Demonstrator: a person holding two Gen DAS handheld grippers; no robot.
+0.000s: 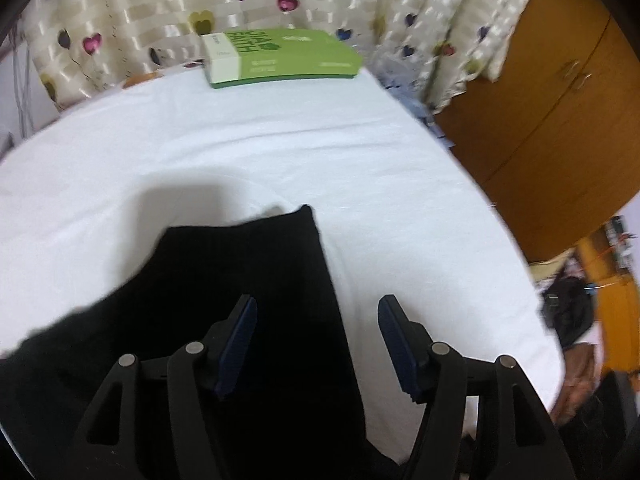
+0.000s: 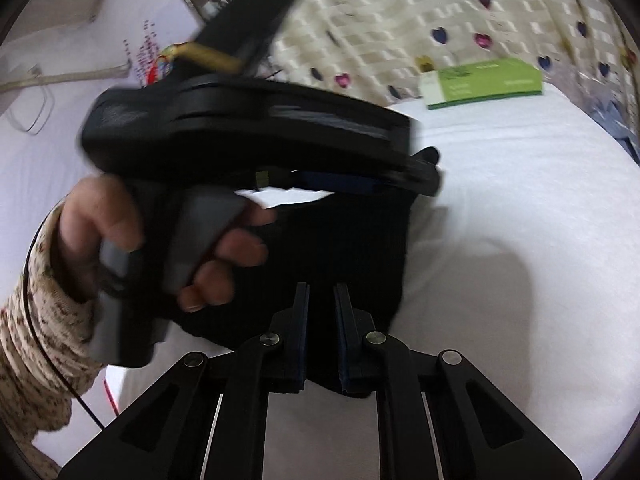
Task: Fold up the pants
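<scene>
Black pants [image 1: 240, 300] lie on a white sheet [image 1: 280, 152], one corner pointing away from me. My left gripper [image 1: 318, 304] hovers open over their right edge. Its left finger is above the cloth and its right finger above bare sheet, with nothing gripped. In the right wrist view the pants [image 2: 352, 248] are bunched, and my right gripper [image 2: 321, 288] is shut on their near fold, black cloth filling the narrow gap between the pads. A hand [image 2: 120, 220] in a patterned sleeve holds the left gripper's handle above the pants and hides their left part.
A green and white box [image 1: 280, 54] [image 2: 484, 80] lies at the far edge of the sheet, before a curtain [image 1: 160, 8] printed with hearts. A wooden cabinet [image 1: 560, 120] stands to the right, with a dark bag [image 1: 568, 312] below it. Cables [image 2: 32, 96] run along the white wall.
</scene>
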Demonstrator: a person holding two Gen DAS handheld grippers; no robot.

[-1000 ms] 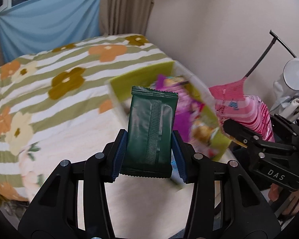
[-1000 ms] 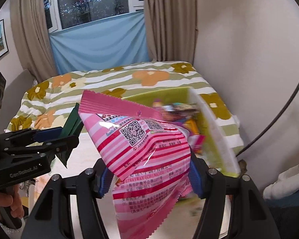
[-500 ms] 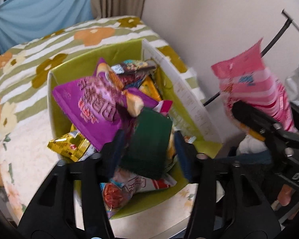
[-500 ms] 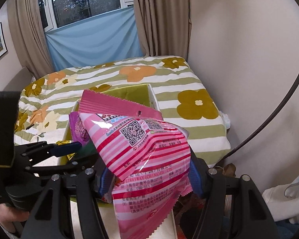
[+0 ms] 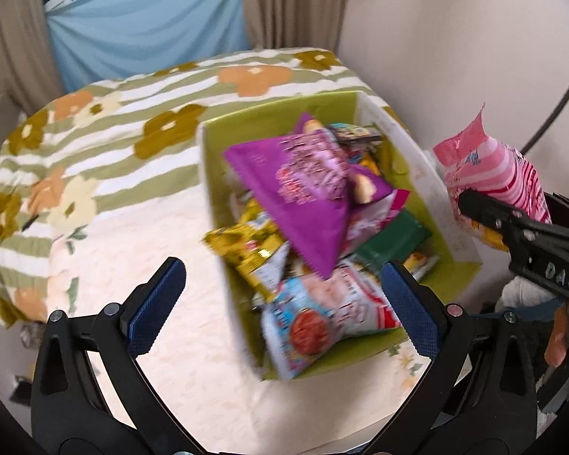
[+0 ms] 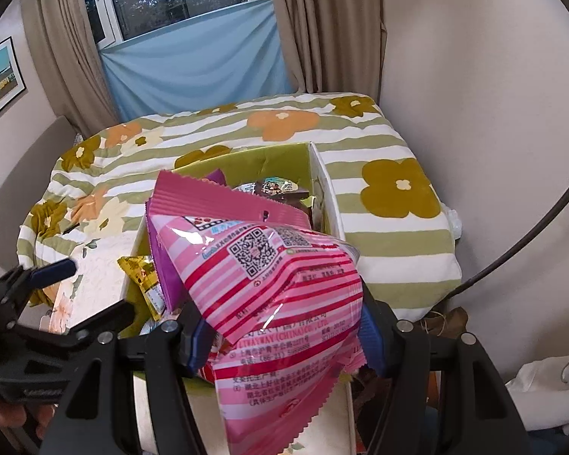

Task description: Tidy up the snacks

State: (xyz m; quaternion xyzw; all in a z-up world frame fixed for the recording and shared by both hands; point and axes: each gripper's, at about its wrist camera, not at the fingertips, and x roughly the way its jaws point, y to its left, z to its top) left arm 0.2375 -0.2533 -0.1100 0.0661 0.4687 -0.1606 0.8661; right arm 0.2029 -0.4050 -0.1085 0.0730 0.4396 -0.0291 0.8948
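A flower-patterned quilt (image 5: 140, 121) is spreading under the green snack box (image 5: 277, 121). A purple bag (image 5: 303, 189) is lying atop the dark green packet (image 5: 394, 242) inside. The right gripper (image 6: 280, 337) is clenching a pink striped bag (image 6: 280, 288); the left gripper (image 5: 280, 303) is hanging spread and empty.

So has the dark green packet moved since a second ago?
Yes. The dark green packet has left the left gripper, whose jaws are now open, and lies in the green box on the snack pile.
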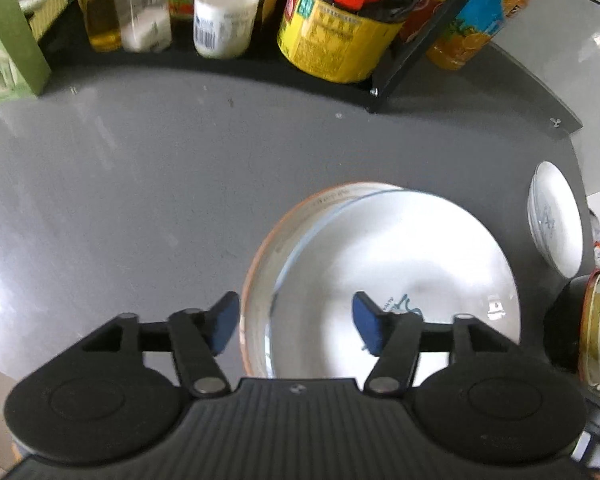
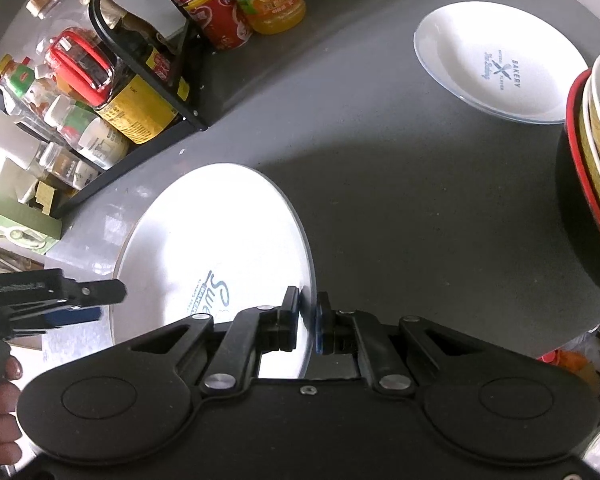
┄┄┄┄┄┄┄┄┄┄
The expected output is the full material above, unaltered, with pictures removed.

Demonstrator: a person holding two Gen DAS handheld grippers; no robot.
+0.000s: 
+0.000s: 
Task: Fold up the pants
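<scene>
Black pants [image 1: 240, 300] lie on a white sheet [image 1: 280, 152], one corner pointing away from me. My left gripper [image 1: 318, 304] hovers open over their right edge. Its left finger is above the cloth and its right finger above bare sheet, with nothing gripped. In the right wrist view the pants [image 2: 352, 248] are bunched, and my right gripper [image 2: 321, 288] is shut on their near fold, black cloth filling the narrow gap between the pads. A hand [image 2: 120, 220] in a patterned sleeve holds the left gripper's handle above the pants and hides their left part.
A green and white box [image 1: 280, 54] [image 2: 484, 80] lies at the far edge of the sheet, before a curtain [image 1: 160, 8] printed with hearts. A wooden cabinet [image 1: 560, 120] stands to the right, with a dark bag [image 1: 568, 312] below it. Cables [image 2: 32, 96] run along the white wall.
</scene>
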Demonstrator: a person holding two Gen DAS handheld grippers; no robot.

[-1000 ms] 
[-1000 ms] 
[-500 ms] 
[-500 ms] 
[+0 ms] 
[+0 ms] 

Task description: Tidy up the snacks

State: (xyz m; quaternion xyzw; all in a z-up world frame fixed for the recording and shared by both hands; point and axes: each gripper's, at about its wrist camera, not at the fingertips, and x roughly the way its jaws point, y to its left, z to its top) left arm 0.2375 -0.2533 -0.1100 0.0661 0.4687 -0.1606 0.8661; right arm 0.2029 -0.4050 -0.1085 0.0730 0.4396 -0.0291 0.8948
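A flower-patterned quilt (image 5: 140, 121) is spreading under the green snack box (image 5: 277, 121). A purple bag (image 5: 303, 189) is lying atop the dark green packet (image 5: 394, 242) inside. The right gripper (image 6: 280, 337) is clenching a pink striped bag (image 6: 280, 288); the left gripper (image 5: 280, 303) is hanging spread and empty.

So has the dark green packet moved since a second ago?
Yes. The dark green packet has left the left gripper, whose jaws are now open, and lies in the green box on the snack pile.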

Nothing further is needed to complete this exercise.